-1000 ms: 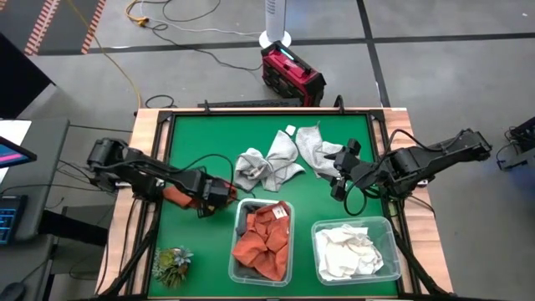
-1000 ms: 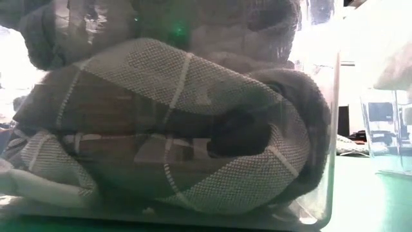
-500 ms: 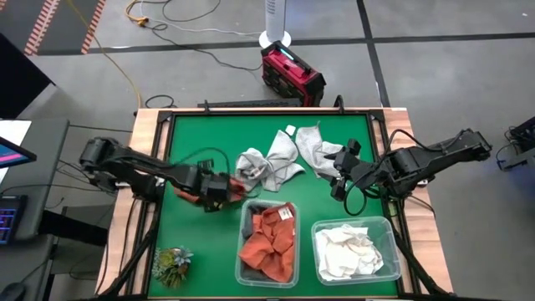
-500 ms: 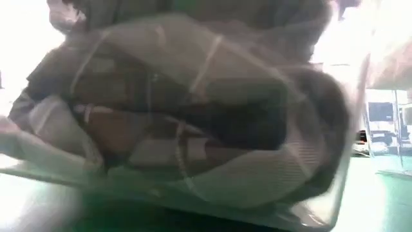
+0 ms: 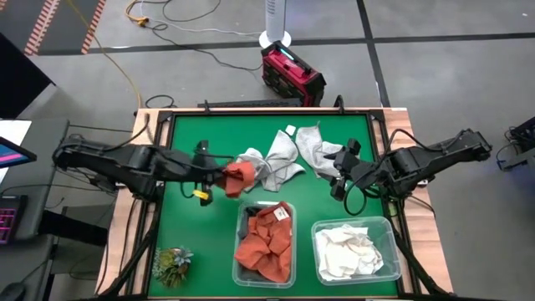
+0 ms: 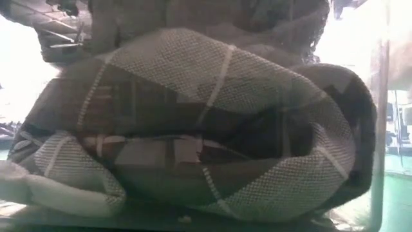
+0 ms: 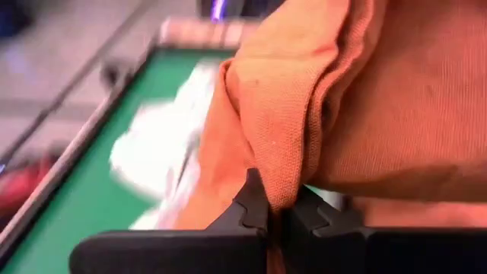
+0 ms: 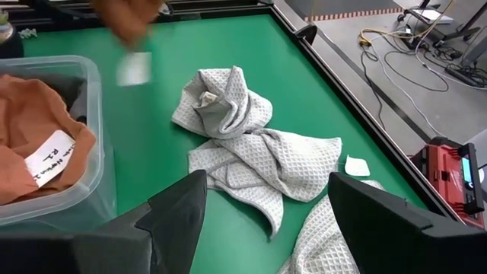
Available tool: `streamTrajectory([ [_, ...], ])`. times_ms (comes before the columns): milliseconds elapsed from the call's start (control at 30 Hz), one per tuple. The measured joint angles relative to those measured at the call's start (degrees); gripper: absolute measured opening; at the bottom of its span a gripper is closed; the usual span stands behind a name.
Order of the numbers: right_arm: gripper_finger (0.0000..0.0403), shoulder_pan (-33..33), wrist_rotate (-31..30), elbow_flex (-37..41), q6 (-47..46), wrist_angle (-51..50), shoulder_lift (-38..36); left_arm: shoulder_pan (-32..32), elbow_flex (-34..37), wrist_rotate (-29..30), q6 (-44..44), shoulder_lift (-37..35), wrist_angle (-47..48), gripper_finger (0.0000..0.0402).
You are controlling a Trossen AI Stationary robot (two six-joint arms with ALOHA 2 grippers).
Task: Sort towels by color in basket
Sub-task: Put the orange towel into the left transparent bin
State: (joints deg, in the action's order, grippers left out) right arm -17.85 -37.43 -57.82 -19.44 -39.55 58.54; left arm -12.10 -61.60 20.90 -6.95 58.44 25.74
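Observation:
My left gripper (image 5: 224, 178) is shut on a rust-orange towel (image 5: 240, 179) above the green table, just left of the light grey towels (image 5: 269, 164) that lie crumpled at mid table. A third light grey towel (image 5: 316, 149) lies farther right. A clear bin (image 5: 239, 251) near the front edge holds orange towels (image 5: 266, 242) over grey ones (image 6: 212, 129). Another bin (image 5: 389, 251) holds white towels (image 5: 351, 251). My right gripper (image 5: 341, 177) hangs open over the table's right side, with nothing between its fingers (image 8: 175, 221). My left gripper pinches a bunched fold of the orange towel (image 7: 268, 183) between its two fingertips (image 7: 251, 204). The fingers reach nearly level from the table's left. The towel is lifted clear of the table and hangs in folds past the fingers.
A small green plant tuft (image 5: 171, 264) sits at the front left corner. A black frame (image 5: 167, 125) rims the green mat. A red device (image 5: 291, 73) stands on the floor beyond the far edge. Bare mat lies at the far left (image 5: 201, 142).
My left gripper has risen from the mat beside the orange bin and gone toward the light grey towels, tipping from pointing down to almost level. The orange towel has come up with it, clear of the table. The orange bin was jolted and shifted slightly rightward.

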Motion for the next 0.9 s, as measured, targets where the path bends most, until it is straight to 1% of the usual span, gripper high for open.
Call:
streamTrajectory([
  [33, 0.0306, 0.0, 0.0, 0.0, 0.0, 0.0, 0.0, -0.4, 0.0, -1.0, 0.9, -0.2, -4.5, 0.0002],
  [100, 0.0306, 0.0, 0.0, 0.0, 0.0, 0.1, 0.0, -1.0, 0.0, -4.8, 2.7, -0.3, -13.7, 0.0002],
  [200, 0.0306, 0.0, 0.0, 0.0, 0.0, 0.1, 0.0, -1.7, 0.0, -14.0, 2.9, 0.4, -25.9, 0.0002],
  [267, 0.0306, 0.0, 0.0, 0.0, 0.0, 0.1, 0.0, -2.1, 0.0, -19.1, 1.6, 1.8, -30.9, 0.0002],
  [300, 0.0306, 0.0, 0.0, 0.0, 0.0, 0.0, 0.0, -2.5, 0.0, -20.3, 0.9, 2.8, -32.3, 0.0002],
  [433, 0.0306, 0.0, 0.0, 0.0, 0.1, 0.0, 0.0, -4.7, 0.0, -21.0, -0.4, 7.8, -36.4, 0.0002],
  [533, 0.0306, 0.0, 0.0, 0.0, 0.1, 0.0, 0.0, -6.5, 0.0, -21.3, -0.9, 13.5, -41.9, 0.0002],
  [600, 0.0306, 0.0, 0.0, 0.0, 0.0, 0.0, 0.0, -7.5, 0.0, -22.6, 0.2, 17.3, -45.0, 0.0002],
  [733, 0.0306, 0.0, 0.0, 0.0, 0.0, 0.0, 0.0, -8.6, -1.0, -23.7, 2.7, 22.4, -46.1, 0.0002],
  [900, 0.0306, -0.2, 0.0, 0.0, 0.0, -0.6, 0.0, -8.7, -1.0, -28.3, -1.1, 26.9, -46.1, 0.0003],
])
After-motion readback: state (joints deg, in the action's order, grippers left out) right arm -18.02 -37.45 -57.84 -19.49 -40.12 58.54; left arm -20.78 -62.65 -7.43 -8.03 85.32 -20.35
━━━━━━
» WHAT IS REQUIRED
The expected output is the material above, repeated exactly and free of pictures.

» YOUR RESPONSE
-1000 ms: 
-1000 ms: 
-500 ms: 
-500 ms: 
+0 ms: 
+0 ms: 
+0 ms: 
+0 ms: 
Available tool: `streamTrajectory([ [_, ...], ])`. times_ms (comes before the columns): milliseconds elapsed from the call's start (control at 30 Hz), one per tuple. The measured joint angles relative to those measured at the call's start (degrees); gripper: absolute measured opening; at the bottom of its span a gripper is closed; the usual span stands behind a name.
Order of the numbers: right_arm: gripper_finger (0.0000..0.0403), shoulder_pan (-33..33), wrist_rotate (-31..30), elbow_flex (-37..41), q6 (-47..46), wrist_angle (-51..50), shoulder_lift (-38..36); left_arm: shoulder_pan (-32..32), elbow_flex (-34..37), wrist_rotate (-29..30), q6 (-44..44), shoulder_lift (-37..35), wrist_angle (-47..48), gripper_finger (0.0000..0.0402).
You are controlling a Trossen AI Stationary robot (two six-joint arms with ALOHA 2 grippers).
Task: Sort towels by color in basket
Sub-task: Put the orange towel into the left transparent bin
State: (joints deg, in the action's order, grippers left out) right arm -17.85 -37.43 -57.82 -19.44 -39.55 58.54; left arm -12.10 -61.60 20.90 -6.95 58.44 25.74
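Observation:
My left gripper (image 5: 224, 178) is shut on a rust-orange towel (image 5: 240, 179) above the green table, just left of the light grey towels (image 5: 269, 164) that lie crumpled at mid table. A third light grey towel (image 5: 316, 149) lies farther right. A clear bin (image 5: 239, 251) near the front edge holds orange towels (image 5: 266, 242) over grey ones (image 6: 212, 129). Another bin (image 5: 389, 251) holds white towels (image 5: 351, 251). My right gripper (image 5: 341, 177) hangs open over the table's right side, with nothing between its fingers (image 8: 175, 221). My left gripper pinches a bunched fold of the orange towel (image 7: 268, 183) between its two fingertips (image 7: 251, 204). The fingers reach nearly level from the table's left. The towel is lifted clear of the table and hangs in folds past the fingers.
A small green plant tuft (image 5: 171, 264) sits at the front left corner. A black frame (image 5: 167, 125) rims the green mat. A red device (image 5: 291, 73) stands on the floor beyond the far edge. Bare mat lies at the far left (image 5: 201, 142).
My left gripper has risen from the mat beside the orange bin and gone toward the light grey towels, tipping from pointing down to almost level. The orange towel has come up with it, clear of the table. The orange bin was jolted and shifted slightly rightward.
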
Motion for the next 0.9 s, as measured, targets where the path bends most, until it is straight to 1% of the usual span, gripper high for open.
Call:
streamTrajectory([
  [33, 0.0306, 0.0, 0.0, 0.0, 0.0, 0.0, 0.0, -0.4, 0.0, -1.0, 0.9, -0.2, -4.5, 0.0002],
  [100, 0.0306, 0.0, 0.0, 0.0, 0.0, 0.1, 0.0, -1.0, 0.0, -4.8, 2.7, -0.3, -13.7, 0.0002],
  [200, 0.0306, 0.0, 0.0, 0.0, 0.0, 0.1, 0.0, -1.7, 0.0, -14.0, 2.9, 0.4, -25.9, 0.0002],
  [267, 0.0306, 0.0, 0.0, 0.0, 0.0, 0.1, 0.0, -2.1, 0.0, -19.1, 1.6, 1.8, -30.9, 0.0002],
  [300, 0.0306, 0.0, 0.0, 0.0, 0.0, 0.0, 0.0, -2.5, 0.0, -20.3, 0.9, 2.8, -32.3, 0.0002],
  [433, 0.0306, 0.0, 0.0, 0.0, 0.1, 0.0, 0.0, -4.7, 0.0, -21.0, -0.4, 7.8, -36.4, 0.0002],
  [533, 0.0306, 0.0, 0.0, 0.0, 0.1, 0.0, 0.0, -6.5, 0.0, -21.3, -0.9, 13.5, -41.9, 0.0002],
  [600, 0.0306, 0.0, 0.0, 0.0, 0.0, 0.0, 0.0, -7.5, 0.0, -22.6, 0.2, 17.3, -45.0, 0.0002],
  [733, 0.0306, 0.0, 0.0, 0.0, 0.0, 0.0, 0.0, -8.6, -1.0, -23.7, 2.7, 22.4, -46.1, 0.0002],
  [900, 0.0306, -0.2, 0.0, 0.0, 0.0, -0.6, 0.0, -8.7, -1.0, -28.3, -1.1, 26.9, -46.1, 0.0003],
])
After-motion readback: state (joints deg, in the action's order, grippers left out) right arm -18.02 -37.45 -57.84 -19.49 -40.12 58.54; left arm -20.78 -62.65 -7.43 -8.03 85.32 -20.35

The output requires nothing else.